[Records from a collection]
***

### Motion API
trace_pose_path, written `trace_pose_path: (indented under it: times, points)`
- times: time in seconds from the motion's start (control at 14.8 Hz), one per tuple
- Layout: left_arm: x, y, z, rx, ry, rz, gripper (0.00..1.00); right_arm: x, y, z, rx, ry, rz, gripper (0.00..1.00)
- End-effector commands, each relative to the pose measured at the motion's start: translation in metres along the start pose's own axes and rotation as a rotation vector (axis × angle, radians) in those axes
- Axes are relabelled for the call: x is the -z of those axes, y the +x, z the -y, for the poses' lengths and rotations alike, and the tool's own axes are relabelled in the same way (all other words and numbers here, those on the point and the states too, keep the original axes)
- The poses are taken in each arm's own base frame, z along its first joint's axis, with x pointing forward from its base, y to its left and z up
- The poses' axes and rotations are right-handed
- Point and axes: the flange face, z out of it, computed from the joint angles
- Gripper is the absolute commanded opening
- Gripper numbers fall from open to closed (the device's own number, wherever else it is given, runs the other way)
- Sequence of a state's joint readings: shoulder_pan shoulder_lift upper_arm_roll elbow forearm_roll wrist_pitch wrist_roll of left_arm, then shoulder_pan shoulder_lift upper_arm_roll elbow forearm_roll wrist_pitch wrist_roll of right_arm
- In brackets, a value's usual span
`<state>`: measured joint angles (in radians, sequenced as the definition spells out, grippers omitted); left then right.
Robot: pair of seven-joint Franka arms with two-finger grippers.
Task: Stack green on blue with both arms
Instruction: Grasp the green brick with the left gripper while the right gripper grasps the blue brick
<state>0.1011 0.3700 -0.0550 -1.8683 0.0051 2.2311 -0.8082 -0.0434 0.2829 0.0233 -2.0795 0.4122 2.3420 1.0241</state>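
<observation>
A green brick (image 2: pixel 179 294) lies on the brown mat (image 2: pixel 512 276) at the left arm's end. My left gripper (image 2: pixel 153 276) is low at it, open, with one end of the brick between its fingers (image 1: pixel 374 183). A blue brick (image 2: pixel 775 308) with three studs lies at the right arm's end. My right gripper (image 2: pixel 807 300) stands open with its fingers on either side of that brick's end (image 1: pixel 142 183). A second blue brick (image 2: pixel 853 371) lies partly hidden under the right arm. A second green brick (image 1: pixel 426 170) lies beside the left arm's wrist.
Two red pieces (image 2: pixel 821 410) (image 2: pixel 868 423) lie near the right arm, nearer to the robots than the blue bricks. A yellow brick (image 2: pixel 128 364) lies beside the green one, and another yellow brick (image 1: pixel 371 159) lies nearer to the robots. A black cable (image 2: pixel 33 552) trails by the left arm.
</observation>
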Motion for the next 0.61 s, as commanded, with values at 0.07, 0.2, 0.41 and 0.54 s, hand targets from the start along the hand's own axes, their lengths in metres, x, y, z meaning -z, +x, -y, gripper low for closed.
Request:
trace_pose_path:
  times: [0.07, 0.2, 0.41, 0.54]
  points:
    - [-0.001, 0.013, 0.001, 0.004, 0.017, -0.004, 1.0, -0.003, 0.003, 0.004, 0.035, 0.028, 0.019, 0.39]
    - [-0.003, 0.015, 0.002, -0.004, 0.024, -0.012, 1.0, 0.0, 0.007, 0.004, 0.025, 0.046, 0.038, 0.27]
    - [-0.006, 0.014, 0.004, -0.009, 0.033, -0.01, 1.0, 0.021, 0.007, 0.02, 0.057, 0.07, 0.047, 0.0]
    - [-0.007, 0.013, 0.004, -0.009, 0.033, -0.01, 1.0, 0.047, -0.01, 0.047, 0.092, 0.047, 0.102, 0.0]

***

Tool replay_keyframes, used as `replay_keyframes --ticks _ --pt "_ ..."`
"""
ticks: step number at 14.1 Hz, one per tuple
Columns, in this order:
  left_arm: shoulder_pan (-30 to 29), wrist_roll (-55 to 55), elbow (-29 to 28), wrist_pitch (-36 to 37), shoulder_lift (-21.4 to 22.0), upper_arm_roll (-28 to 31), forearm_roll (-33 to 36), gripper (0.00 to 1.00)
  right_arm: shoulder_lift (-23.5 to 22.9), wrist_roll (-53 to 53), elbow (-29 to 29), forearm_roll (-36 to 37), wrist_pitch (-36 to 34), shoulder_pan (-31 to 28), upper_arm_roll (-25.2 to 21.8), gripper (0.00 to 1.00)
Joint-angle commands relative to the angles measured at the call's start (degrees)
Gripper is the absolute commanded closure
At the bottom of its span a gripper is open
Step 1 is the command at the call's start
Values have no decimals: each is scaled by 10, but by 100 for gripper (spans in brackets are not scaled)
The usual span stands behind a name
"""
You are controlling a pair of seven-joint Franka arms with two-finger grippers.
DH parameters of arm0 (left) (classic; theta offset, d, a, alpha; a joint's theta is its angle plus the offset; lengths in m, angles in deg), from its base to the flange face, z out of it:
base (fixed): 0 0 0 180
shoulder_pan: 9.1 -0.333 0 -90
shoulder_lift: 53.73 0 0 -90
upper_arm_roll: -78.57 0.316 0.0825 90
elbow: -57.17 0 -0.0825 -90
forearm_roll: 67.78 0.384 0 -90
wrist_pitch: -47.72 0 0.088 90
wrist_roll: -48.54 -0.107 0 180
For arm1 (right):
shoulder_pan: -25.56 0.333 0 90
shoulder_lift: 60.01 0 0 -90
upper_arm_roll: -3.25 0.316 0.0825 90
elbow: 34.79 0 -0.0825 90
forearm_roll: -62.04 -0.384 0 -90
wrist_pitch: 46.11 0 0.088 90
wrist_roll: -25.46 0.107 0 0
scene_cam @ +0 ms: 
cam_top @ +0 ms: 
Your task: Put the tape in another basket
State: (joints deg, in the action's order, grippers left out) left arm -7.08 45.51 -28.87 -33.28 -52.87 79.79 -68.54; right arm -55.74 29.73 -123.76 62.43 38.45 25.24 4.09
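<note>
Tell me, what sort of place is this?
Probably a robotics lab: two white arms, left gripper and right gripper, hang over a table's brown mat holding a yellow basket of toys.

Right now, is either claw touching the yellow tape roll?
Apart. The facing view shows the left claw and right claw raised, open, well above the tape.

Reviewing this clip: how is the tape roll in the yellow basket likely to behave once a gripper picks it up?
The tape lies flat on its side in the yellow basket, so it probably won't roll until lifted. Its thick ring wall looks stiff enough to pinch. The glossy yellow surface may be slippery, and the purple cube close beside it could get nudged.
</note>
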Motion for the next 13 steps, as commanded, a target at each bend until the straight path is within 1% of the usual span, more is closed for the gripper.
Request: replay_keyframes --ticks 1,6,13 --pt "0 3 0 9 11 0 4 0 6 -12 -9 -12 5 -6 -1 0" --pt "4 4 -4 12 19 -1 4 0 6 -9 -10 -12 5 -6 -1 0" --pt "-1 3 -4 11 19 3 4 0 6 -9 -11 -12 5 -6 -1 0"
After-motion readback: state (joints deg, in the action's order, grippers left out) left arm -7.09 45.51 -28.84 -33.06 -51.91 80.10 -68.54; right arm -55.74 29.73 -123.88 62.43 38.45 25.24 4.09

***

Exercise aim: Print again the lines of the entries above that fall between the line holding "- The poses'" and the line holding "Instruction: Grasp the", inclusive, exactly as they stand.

Answer section:
- The poses' axes and rotations are right-handed
- Point and axes: the flange face, z out of it, computed from the joint angles
- Gripper is the absolute commanded opening
- Gripper numbers fall from open to closed (the device's own number, wherever else it is given, runs the other way)
- Sequence of a state's joint readings: shoulder_pan shoulder_lift upper_arm_roll elbow forearm_roll wrist_pitch wrist_roll of left_arm, then shoulder_pan shoulder_lift upper_arm_roll elbow forearm_roll wrist_pitch wrist_roll of right_arm
- In brackets, a value's usual span
`<state>`: measured joint angles (in radians, sequenced as the definition spells out, grippers omitted); left then right.
Robot: pair of seven-joint Franka arms with two-finger grippers.
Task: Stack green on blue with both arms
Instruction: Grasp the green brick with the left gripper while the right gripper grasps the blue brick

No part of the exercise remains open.